If you’re like us, you probably aren’t familiar with Dirac Research. The Swedish audio company prefers to operate under the radar, partnering with smartphone makers like Huawei, Oppo, Xiaomi, and OnePlus, high-end auto manufacturers like Rolls Royce and Volvo, and home theater brands to enhance their products’ speakers with algorithms. But at Mobile World Congress in Barcelona, it stepped into the limelight with three demos that left us speechless.
In a sequestered room off the bustling Mobile World Congress convention center floor in Barcelona, Dirac walked us through the firm’s first audio software product: Dynamic 3D Audio. “It enables transparent sound reproduction,” Dirac Research CEO Dr. Mathias Johansson said. “For example, if in a VR environment a helicopter is hovering 10 yards in front of me, regardless of which way I turn my head, that helicopter [stays] perfectly fixed.”
We put on a pair of Sennheiser open-ear headphones that’d been jury-rigged with a bundle of sensors. Once they were resting comfortable on our ears, a Dirac rep flipped a switch and the demo began.
Dynamic 3D Audio is startlingly realistic. Imagine playing your favorite album and hearing the instruments in front of you, as if on stage. Or picture a virtual surround sound system that simulates a real one: When you point your head in the direction of one “speaker,” it becomes louder, clearer, and more distinctive than the rest.
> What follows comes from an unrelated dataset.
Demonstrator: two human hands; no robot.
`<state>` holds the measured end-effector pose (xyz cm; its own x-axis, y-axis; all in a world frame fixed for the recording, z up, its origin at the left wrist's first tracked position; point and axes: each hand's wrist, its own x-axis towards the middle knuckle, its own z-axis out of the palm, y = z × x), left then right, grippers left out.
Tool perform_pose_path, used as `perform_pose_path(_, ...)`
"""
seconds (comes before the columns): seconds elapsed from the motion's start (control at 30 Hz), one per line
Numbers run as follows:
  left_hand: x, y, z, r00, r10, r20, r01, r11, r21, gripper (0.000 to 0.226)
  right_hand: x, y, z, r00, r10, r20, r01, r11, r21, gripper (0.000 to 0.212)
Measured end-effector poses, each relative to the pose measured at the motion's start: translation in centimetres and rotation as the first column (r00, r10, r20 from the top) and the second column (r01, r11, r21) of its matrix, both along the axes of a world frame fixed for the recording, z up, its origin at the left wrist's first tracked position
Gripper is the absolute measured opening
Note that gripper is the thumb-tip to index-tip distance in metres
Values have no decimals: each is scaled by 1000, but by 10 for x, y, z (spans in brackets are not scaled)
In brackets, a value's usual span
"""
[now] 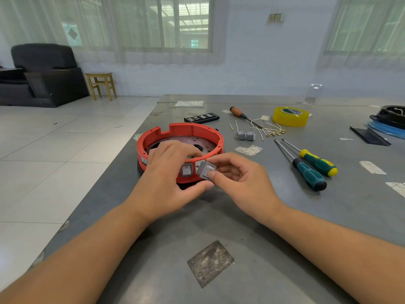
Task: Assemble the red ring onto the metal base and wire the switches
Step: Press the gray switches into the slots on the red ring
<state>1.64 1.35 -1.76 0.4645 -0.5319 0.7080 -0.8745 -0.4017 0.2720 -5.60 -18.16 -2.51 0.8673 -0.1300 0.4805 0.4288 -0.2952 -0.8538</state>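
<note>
Red plastic dominates the head view: the red ring (179,137) sits on the grey worktable (241,216), already seated over the perforated metal base (197,143) visible inside it, so the ring step looks done and the switches are the work in hand. One grey rocker switch (186,170) is already set in the ring's near wall. The left hand (166,178) drapes over that wall, fingers curled over the rim and thumb stretched along the bottom edge, apparently to steady the ring against a push. The right hand (238,178) pinches a second grey switch (206,170) between thumb and forefinger, tilted and just beside the seated one, probably angled to enter the neighbouring opening, which the hands hide. Farther back, two spare switches (246,135) lie beside a bundle of white leads with brass terminals (270,129), kept near for wiring. Two green-handled screwdrivers (311,167) lie to the right, a wooden-handled one (238,113) and a roll of yellow tape (290,116) behind, along with a black bit case (201,117).
</note>
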Motion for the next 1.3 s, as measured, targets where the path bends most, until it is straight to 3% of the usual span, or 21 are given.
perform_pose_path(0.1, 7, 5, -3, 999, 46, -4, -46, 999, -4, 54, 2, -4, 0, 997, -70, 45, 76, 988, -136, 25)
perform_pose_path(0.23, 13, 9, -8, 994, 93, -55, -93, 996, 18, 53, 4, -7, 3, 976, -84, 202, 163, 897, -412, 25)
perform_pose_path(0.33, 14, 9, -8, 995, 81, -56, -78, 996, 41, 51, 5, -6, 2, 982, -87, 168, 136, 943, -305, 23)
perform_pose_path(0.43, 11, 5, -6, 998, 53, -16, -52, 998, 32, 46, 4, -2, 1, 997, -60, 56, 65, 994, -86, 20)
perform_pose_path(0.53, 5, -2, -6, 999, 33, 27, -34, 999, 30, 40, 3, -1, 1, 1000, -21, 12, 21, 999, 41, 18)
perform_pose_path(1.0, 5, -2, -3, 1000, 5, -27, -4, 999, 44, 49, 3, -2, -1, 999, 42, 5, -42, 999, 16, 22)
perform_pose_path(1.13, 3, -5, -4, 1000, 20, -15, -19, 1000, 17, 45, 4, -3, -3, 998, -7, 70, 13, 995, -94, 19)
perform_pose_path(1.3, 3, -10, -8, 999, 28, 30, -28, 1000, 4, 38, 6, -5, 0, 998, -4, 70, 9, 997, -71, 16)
We heard a firework whiz from the left-back corner of the tiny demo room to the front-right. And we nearly jumped at the sound of a booming voice behind us.
Dynamic 3D Audio’s secret sauce, so to speak, is head-related transfer functions, or HRTFs. As a company spokesperson explained it, they’re a function of how the human ear perceives a particular sound from a fixed point in space — like how a subwoofer sounds from across the room. Dirac Research’s Dynamic 3D Audio platform considers height, cranial proportions, and ear dimensions in each individualized HRTF, ensuring the most accurate reproduction of sound possible.
Those calculations feed a reverberation engine and a head-tracker — the aformentioned bundle of wires.
Dyrac’s second demo, Panorama Sound, was perhaps more impressive than Dynamic 3D Audio. A rep handed us a Huawei Nexus 6P smartphone outfitted with modified software, and had us compare between “Panorama Sound”-enabled stereo and standard stereo.
The difference was revelatory.
With the effect enabled and the Nexus 6P held about six inches from our ears — the sweet spot for Panorama Sound, a Dirac rep told us — it was just like wearing a pair of high-end headphones, but without the headphones. We heard the strings of a guitar plucked to the far right of us. And during a clip of space disaster movie Gravity, a NASA transmission to an astronaut sounded as though coming from a source inches away.
Panorama Sound is made especially convincing thanks to patented algorithms that fine-tune the audio’s frequency, impulse response, and phase. The end result is a perfectly coordinated speakers that deliver an ultra-wide sound stage, rich bass, and unbelievable crispness.
All the more impressive, it works with virtually any audio array that consists of more than two speakers. A Dirac audio rep said that regardless of the two speaker’s proximity to the listener, Panorama can tune them to sound like a perfectly balanced pair of headphones.
Panorama Sound, like Dynamic 3D Audio, remains a demo for now. But Dirac told us it’s in talks with a giant handset maker about potential implementations of Panorama Sound. And it’s partnering with a headphone maker to build Dynamic 3D Audio’s sensors into a Hi-Fi audio product.